"Pak saya haus boleh minta minum nggak?"
"Nggak!"
Eric mendengus kesal, sudah tiga jam ia berdiri di depan tiang bendera dan Pak Ahsan tetap tidak mau berbaik hati padanya. Eric kembali dihukum masih pada masalah yang sama, yaitu rambut.
Padahal tadi pagi Eric udah berangkat ke sekolah make wig hitam, tapi tetap aja ketahuan dan berakhir ia dihukum. Niatnya sih Pak Ahsan mau motong rambutnya tapi si Eric keburu nangis kejer sambil mohon-mohon.
"Pak ringanin dong hukuman saya, masa disuruh berdiri di depan bendera sampai pulang nanti sih." Eric beralih duduk, masih di depan tiang bendera.
"Bukannya kamu udah pernah saya hukum kek gini?" tanya Pak Ahsan sambil ikutan duduk di sebelah anak didiknya.
"Iya sih tapi saya ngerasa nggak adil gitu. Padahal banyak kakak kelas yang rambutnya di warnain tapi kenapa cuma saya doang yang bapak uber-uber kek buronan. Bapak ada dendam apa sih sama saya?" ucap Eric kelewat kesel.
Pak Ahsan nyerutup es kopi yang di bawanya tadi. "Loh salah kamu ke saya kan banyak."
"Bapak balas dendam gitu?"
"Nggak juga. Yaudah sana balik ke kelas!"
Eric melotot kaget sekaligus seneng. "Bapak beneran?" Pah Ahsan mengangguk sebagai jawaban. Dan tanpa babibu Eric langsung lari ke kelasnya.
"Oke anak-anak hari ini kalian akan ulangan harian seperti yang telah bapak umumkan sebelumnya," ucap Pak Hendra.
Jeno pura-pura kaget, "Loh kapan? Bapak belum ngasih tau kita minggu lalu."
Jeno mencubit lengan Haechan teman sebangkunya, memberi kode untuk Haechan ikut dalam dramanya. "Iya Pak, minggu kemaren bapak nggak bilang apa-apa ke kelas kita. Iya nggak guys?!" teriak Haechan.

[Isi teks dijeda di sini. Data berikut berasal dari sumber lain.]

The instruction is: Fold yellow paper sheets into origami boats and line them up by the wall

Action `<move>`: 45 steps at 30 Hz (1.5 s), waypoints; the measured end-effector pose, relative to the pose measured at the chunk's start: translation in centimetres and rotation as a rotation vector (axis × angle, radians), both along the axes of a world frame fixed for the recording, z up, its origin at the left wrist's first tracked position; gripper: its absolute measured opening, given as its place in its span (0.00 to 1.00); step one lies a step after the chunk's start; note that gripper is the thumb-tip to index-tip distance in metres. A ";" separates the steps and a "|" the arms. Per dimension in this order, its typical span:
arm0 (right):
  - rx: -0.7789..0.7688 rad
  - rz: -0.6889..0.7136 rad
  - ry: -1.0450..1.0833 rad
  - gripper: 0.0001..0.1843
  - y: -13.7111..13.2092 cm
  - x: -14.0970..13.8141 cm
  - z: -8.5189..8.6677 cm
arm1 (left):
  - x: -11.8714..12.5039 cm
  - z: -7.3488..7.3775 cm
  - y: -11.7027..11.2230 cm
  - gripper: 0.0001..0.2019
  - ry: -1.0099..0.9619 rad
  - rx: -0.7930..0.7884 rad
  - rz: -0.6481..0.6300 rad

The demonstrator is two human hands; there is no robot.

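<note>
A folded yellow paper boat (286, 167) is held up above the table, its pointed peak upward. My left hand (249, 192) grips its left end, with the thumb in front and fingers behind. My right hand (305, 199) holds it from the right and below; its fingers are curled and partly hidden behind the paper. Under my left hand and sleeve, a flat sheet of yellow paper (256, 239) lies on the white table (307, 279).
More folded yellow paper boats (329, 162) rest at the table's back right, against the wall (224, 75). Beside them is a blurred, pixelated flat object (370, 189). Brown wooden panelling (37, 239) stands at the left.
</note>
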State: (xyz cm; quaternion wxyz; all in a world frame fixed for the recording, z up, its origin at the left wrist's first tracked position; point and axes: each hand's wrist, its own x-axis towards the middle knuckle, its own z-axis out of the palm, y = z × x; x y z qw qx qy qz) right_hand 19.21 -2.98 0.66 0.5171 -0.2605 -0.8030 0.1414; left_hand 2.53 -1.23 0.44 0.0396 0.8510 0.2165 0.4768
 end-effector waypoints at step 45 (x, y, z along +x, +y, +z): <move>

"Iya!" seru seluruh murid di kelas IPS 2 kompak.
Pak Hendra mencibir, "padahal kemaren malam saya udah ngechat di grup kelas kalian."
"Saya nggak ada kuota pak, jadi saya nggak usah ikut ulhar boleh kan? kan belum belajar," kata Junkyu.
"Gak usah banyak alasan kamu! saya lihat kamu kemaren ngeread chat saya di grup, mau saya lihatin buktinya?" Pak Hendra memukul meja Junkyu dengan penggaris panjang.